The second thing is that it is impossible to cajole the Congress into taking any action on immigration. The Congress has refused to see reason for the last thirty-five years and it will not willingly choose to act reasonably now.

What is really needed, to deal with the current immigration problem, is someone who will employ extreme measures which will force the major backers of open borders, especially the Chamber of Commerce, to pressure Congress into acting responsibly by passing legislation to address the inadequacies of our current immigration laws. Trump is willing to do this. It is doubtful that any appointee to DHS will. To paraphrase Rip Torn in the movie Down Periscope; “Damn it to hell, don’t go by the book, think like a pirate! I want a man with a tattoo on his d**k! Have I got the right man? ” That “man” is not McAleenan and it certainly wasn’t Neilsen, who has always had close ties to the Washington political Establishment.

Don’t get your hopes up that McAleenan will change much, vis-a-vis immigration.

The buzz words I’m seeing all translate to “useless”.

has respect from both Democrats and Republicans means that neither expect him to rock any boats.

Some officials told CNN that they don’t consider McAleenan “an ideologue or fire breather” when it comes to immigration. Ditto. No danger whatsoever of any action which might stir things up.

is viewed as a neutral, technocratic law enforcement official, rather than an immigration hawk. Again. A reliable paper-shuffler, and that’s all.

While he travels to the border a lot to speak to officials and observe the situation, he also takes the time to speak with those who fled their countries and want asylum in America.

Nobody cares why they want asylum. It’s utterly irrelevant. What is relevant is that Americans don’t want their country to be packed full of people who already believe they can blow off American laws they happen to find inconvenient. Motives don’t have anything to do with it.

officials like McAleenan have done everything they can to run the situation smoothly

We don’t want it to run smoothly. We want it to run effectively. That means it should be a real border, not a race track.

All in all, not a promising development. The only important question is, does he work for the President, or does the think he works for someone else?

“Homan believes McAleenan “will think outside the box” and “put his foot on the gas.””

And he’ll behave metaphorically in numerous other ways as well.

He sounds like a competent guy, but we need more than competence. We need a nasty, aggressive b@st@rd who will do what is necessary at the border without consideration of collateral damage.

    JusticeDelivered in reply to MTED. | April 8, 2019 at 11:43 am

    I agree, rather than giving them a hearing date and releasing them, we need to give the a bullet, and release the body. We have 20-30 million illegals, over twenty years they will turn into that plus 65-100 million additional anchor babies. That is a staggering impact on our society, and the second generation will be much worse.

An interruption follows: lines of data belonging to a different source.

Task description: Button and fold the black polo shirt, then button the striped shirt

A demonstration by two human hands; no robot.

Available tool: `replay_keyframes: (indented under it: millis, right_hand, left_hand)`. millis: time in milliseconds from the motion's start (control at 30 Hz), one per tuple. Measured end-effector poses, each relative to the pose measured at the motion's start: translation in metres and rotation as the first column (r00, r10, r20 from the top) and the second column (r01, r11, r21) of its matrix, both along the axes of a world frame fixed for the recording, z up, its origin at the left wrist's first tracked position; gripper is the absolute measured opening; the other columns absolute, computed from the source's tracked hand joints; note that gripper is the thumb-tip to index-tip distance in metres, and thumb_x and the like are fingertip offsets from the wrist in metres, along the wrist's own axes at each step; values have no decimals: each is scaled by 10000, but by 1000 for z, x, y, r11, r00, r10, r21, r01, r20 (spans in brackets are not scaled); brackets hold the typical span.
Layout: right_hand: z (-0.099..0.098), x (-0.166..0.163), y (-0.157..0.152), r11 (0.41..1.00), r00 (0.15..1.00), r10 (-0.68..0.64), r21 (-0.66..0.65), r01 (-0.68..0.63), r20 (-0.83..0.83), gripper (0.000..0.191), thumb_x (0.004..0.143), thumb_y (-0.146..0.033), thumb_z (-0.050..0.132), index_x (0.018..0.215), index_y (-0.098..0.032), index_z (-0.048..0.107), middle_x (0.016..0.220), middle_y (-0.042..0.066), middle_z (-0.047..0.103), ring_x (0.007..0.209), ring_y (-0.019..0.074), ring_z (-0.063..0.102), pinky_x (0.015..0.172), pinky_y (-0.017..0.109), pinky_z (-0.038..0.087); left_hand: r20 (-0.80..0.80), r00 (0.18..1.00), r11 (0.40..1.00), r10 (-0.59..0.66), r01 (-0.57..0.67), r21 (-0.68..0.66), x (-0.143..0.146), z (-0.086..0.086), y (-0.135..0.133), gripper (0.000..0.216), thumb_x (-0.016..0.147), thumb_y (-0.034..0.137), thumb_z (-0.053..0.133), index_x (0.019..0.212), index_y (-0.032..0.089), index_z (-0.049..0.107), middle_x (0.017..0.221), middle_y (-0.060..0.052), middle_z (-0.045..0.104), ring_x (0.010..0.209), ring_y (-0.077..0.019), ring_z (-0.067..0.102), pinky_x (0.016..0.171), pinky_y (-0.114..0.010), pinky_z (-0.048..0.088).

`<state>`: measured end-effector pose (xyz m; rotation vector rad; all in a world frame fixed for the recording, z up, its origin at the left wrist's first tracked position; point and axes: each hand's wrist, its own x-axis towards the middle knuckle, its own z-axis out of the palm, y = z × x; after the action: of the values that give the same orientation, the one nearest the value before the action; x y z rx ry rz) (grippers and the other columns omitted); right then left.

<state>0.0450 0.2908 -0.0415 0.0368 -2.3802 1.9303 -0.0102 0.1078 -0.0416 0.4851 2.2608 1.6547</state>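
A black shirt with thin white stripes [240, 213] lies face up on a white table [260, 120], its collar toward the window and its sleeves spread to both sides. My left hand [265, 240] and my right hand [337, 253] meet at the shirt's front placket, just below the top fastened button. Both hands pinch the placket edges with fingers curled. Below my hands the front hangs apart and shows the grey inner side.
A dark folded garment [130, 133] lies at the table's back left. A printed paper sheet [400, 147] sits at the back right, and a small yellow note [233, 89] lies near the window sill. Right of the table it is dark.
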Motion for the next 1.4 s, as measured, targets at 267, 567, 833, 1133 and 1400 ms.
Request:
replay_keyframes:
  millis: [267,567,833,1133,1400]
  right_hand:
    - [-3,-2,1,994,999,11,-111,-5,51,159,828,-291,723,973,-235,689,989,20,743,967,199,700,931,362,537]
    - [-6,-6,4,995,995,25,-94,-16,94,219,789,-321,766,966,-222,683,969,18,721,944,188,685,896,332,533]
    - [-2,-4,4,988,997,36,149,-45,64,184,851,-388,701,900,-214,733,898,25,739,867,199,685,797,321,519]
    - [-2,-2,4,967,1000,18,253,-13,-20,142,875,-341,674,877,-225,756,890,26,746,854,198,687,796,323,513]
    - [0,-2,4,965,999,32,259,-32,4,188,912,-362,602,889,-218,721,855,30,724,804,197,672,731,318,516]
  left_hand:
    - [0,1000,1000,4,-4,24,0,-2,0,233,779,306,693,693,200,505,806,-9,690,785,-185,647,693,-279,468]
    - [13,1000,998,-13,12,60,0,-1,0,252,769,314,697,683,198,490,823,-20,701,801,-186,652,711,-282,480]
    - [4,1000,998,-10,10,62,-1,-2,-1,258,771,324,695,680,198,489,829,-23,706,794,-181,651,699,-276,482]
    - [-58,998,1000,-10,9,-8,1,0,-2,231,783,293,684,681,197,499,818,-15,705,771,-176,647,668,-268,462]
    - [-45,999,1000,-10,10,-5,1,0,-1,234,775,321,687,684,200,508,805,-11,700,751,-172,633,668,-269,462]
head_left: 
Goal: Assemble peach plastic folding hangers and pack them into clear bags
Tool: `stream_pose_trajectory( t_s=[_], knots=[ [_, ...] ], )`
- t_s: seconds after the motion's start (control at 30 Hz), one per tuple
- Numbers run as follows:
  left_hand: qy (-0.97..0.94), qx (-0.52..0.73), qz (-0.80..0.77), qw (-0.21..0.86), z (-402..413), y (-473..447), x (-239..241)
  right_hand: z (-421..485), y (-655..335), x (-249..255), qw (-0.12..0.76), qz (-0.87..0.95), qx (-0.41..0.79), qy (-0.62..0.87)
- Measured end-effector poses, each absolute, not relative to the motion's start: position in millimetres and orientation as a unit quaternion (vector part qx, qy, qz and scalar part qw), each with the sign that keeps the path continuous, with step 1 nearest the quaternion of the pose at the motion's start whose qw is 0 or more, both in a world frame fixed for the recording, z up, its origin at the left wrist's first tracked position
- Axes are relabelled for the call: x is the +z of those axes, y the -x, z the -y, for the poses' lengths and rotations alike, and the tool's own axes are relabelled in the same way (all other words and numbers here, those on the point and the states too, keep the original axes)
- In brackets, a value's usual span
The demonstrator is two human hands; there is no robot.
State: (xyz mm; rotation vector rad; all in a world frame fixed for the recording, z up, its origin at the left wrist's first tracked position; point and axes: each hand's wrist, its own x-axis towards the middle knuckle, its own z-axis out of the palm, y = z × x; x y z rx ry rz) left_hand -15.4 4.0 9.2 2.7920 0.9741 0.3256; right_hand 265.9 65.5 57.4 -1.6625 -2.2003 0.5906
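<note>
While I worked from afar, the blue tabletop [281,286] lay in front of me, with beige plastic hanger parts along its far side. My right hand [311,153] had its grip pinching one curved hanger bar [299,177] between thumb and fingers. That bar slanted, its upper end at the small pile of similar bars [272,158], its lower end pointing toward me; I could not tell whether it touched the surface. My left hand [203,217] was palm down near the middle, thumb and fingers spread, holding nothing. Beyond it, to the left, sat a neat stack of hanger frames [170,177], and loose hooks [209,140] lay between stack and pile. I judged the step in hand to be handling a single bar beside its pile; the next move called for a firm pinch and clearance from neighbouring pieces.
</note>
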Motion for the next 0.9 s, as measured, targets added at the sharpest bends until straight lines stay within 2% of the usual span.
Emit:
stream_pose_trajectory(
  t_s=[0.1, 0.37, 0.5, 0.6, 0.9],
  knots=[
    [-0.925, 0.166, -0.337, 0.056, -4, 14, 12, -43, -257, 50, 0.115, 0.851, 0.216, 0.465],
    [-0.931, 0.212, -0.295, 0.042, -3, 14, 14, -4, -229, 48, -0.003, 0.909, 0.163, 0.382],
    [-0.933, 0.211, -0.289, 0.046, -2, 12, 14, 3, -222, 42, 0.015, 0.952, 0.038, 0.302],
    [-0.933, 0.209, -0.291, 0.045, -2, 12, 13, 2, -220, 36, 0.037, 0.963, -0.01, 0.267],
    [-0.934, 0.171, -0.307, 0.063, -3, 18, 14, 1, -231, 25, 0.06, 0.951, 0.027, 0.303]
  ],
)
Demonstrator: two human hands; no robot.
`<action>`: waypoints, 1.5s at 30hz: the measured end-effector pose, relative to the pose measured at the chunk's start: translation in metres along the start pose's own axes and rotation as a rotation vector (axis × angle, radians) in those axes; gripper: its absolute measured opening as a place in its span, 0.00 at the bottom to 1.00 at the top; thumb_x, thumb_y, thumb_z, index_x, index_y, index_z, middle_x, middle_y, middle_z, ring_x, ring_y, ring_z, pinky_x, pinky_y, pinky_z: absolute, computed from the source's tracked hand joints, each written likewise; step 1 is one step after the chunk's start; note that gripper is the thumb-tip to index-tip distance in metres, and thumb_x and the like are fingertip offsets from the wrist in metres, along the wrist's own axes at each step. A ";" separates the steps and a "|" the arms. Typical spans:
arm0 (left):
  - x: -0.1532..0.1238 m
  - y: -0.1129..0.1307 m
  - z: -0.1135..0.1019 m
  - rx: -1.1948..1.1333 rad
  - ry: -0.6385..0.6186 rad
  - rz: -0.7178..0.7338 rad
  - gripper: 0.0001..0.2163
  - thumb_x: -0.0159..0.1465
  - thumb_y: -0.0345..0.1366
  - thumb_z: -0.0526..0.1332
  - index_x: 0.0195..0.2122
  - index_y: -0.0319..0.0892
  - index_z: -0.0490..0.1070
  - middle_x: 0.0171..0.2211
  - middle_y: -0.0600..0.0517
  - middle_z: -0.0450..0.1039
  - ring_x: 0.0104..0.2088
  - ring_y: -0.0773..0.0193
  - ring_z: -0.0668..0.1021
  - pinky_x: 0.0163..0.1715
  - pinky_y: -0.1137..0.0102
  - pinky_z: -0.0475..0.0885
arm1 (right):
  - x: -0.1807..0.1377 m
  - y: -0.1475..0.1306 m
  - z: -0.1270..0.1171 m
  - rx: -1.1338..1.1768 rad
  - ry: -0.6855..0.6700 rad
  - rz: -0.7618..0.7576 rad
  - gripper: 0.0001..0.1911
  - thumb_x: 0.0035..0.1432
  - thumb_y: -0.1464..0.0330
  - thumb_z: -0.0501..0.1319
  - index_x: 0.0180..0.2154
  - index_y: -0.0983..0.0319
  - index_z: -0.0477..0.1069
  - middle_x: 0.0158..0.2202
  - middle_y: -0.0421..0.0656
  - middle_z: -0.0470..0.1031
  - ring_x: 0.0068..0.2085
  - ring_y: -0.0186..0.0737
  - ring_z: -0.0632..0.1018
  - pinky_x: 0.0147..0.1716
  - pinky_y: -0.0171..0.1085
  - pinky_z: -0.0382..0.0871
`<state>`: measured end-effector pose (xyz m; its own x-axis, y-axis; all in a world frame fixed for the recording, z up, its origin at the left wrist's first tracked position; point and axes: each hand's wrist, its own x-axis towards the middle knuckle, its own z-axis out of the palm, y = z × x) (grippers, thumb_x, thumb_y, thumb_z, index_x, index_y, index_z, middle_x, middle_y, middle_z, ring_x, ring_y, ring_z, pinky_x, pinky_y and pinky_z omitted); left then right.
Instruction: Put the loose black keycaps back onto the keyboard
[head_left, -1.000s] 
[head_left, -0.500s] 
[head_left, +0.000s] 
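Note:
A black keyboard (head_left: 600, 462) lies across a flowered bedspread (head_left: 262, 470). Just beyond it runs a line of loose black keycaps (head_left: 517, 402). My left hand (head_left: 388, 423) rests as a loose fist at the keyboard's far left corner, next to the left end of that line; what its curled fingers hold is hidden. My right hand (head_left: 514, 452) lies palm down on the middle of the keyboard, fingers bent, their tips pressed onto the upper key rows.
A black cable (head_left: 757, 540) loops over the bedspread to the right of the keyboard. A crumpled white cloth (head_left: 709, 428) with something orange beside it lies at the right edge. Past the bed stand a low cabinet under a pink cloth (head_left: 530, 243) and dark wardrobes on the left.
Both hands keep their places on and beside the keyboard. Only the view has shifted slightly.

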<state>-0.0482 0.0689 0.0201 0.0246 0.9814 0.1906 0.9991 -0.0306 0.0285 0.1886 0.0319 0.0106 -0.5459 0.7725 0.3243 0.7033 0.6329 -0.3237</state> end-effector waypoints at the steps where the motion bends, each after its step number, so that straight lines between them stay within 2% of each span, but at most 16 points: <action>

      herm2416 in reply to JusticeDelivered. | April 8, 2019 at 1:12 pm

      I don’t agree with the bullet idea; however, you are spot on with the impact of the numbers.

        JusticeDelivered in reply to herm2416. | April 8, 2019 at 3:58 pm

        I am frustrated, illegals cost our society in so many ways, and there is no end in sight. They mock us and somehow we need to change the dynamics of the situation.

        As far as I am concerned, one American life is worth more than all the illegals.

        These SOBs have effectively annexed southern California. Will anything short of lethal force change their conduct?

        isn’t allowing this charade to continue dishonoring everyone who died or was maimed defending America? Did they make the ultimate sacrifice only to hand America over to the latest wave of invading barbarians?

ScottTheEngineer | April 8, 2019 at 1:11 pm

They need to go after the organizers of these waves. These were all setup while Obama was in office and I guarantee they’re using our tax money to bus them up from south America. Sorry, but they aren’t walking over a thousand miles with a backpack and no food.

Close The Fed | April 8, 2019 at 1:54 pm

Kris Korbach is the man for the job.

Hands down.

Trump should have forced her to resign last year.